#### Brief
Reproduce only this stretch of the listing below: from the line with "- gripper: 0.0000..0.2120" through the line with "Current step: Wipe", exactly as written, with pictures excluded.
Supplied records Block Start
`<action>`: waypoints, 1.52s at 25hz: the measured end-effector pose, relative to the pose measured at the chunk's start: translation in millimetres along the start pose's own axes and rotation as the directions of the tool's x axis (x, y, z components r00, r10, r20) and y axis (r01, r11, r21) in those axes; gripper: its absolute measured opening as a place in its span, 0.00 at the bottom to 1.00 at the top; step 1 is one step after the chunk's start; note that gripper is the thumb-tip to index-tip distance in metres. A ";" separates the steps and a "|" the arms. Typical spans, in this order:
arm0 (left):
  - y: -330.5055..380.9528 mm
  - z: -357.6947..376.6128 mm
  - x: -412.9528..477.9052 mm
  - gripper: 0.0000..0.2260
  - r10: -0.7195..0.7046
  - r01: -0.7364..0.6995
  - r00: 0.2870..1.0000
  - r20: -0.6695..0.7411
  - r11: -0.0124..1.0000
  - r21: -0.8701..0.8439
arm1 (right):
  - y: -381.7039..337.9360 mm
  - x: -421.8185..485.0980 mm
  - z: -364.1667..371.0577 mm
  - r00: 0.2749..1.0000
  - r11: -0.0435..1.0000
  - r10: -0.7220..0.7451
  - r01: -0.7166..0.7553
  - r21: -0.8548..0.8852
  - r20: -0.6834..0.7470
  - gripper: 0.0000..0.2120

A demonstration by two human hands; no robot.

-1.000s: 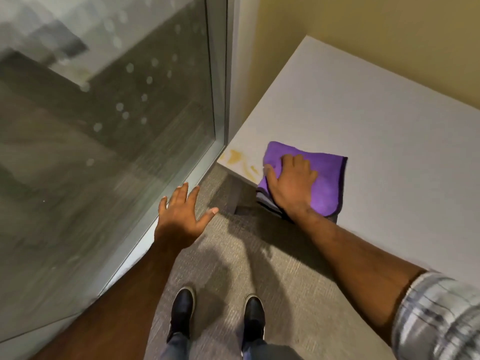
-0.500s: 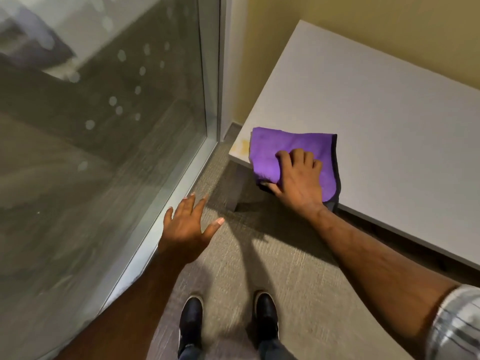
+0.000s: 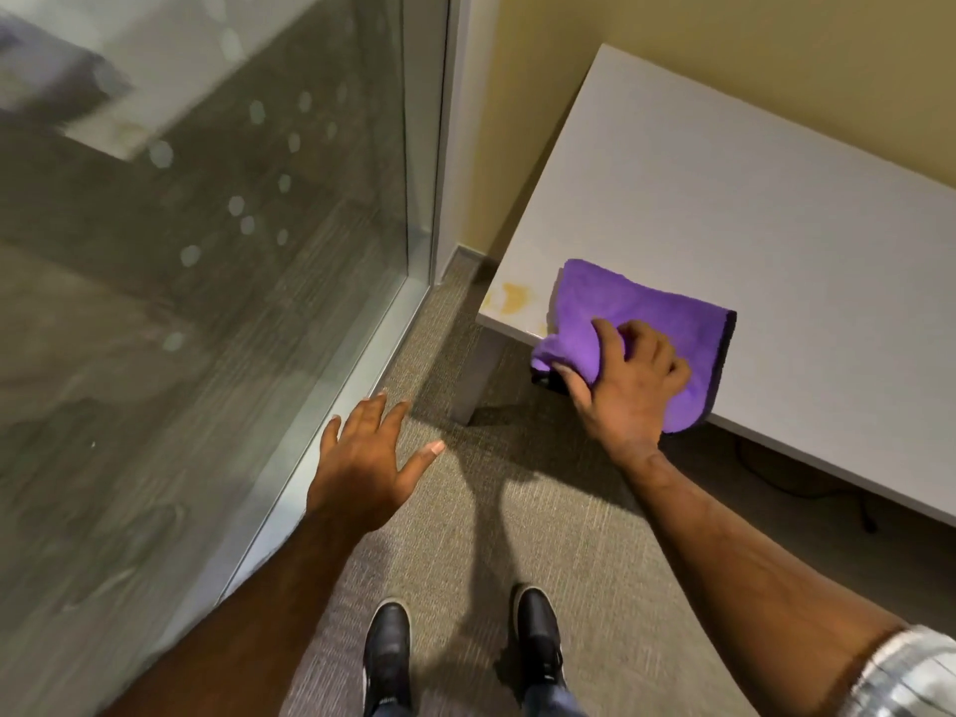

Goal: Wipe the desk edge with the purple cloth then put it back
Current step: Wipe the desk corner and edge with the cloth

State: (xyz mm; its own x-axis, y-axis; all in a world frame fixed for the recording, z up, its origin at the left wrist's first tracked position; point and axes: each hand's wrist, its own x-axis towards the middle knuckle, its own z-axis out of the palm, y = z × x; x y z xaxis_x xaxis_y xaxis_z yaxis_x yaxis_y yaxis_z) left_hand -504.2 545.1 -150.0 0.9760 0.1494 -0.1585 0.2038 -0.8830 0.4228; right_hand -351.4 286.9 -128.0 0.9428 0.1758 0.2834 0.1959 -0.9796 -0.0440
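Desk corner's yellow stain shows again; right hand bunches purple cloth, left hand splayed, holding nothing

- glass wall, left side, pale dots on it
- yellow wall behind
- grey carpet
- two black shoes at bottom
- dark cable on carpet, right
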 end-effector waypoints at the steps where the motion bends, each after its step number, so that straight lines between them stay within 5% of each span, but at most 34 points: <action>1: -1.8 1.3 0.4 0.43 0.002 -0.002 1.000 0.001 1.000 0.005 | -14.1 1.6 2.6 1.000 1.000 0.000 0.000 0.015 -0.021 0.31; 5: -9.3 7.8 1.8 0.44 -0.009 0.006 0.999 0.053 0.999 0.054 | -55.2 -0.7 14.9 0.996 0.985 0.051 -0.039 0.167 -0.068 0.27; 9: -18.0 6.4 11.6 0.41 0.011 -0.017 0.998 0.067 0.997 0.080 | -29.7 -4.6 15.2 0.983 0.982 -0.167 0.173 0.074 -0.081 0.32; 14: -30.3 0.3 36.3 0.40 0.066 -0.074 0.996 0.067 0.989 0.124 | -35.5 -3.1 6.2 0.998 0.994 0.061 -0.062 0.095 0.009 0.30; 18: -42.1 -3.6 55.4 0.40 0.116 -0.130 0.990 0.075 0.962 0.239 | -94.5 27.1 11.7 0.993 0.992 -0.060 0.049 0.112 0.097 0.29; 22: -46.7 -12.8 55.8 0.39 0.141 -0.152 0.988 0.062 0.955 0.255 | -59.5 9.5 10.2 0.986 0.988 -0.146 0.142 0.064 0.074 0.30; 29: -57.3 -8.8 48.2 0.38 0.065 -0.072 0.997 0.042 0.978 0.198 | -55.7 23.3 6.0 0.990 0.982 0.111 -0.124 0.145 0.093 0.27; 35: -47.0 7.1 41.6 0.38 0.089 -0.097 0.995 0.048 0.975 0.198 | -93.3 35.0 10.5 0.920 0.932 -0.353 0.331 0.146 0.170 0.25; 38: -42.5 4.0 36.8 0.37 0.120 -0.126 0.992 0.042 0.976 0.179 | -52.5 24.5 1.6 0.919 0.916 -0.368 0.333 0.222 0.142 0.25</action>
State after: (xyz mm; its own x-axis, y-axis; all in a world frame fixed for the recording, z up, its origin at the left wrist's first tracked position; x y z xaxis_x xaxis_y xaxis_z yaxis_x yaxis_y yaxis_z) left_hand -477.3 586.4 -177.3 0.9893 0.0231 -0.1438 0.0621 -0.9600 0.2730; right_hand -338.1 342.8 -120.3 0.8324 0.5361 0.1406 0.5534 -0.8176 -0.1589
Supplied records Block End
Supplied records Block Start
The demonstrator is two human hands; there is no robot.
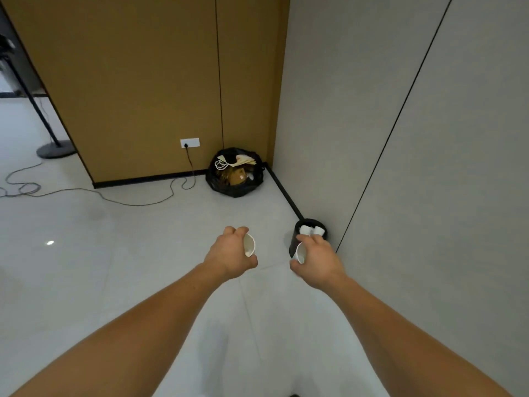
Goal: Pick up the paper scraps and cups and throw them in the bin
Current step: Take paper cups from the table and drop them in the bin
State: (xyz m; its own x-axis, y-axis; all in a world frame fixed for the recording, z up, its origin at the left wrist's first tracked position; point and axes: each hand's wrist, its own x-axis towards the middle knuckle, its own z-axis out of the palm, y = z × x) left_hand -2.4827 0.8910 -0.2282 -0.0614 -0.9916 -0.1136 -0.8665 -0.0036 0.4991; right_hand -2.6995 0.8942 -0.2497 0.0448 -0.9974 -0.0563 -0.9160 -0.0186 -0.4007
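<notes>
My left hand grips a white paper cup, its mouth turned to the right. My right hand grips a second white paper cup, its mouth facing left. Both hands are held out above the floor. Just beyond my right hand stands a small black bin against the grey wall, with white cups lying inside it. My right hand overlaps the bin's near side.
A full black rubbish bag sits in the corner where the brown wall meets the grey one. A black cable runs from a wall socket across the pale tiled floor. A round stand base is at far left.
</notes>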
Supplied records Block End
#### Final answer
  - gripper: 0.0000..0.2120

A demonstration by two human hands; no robot.

-1.000s: 
-0.500s: 
+0.000s: 

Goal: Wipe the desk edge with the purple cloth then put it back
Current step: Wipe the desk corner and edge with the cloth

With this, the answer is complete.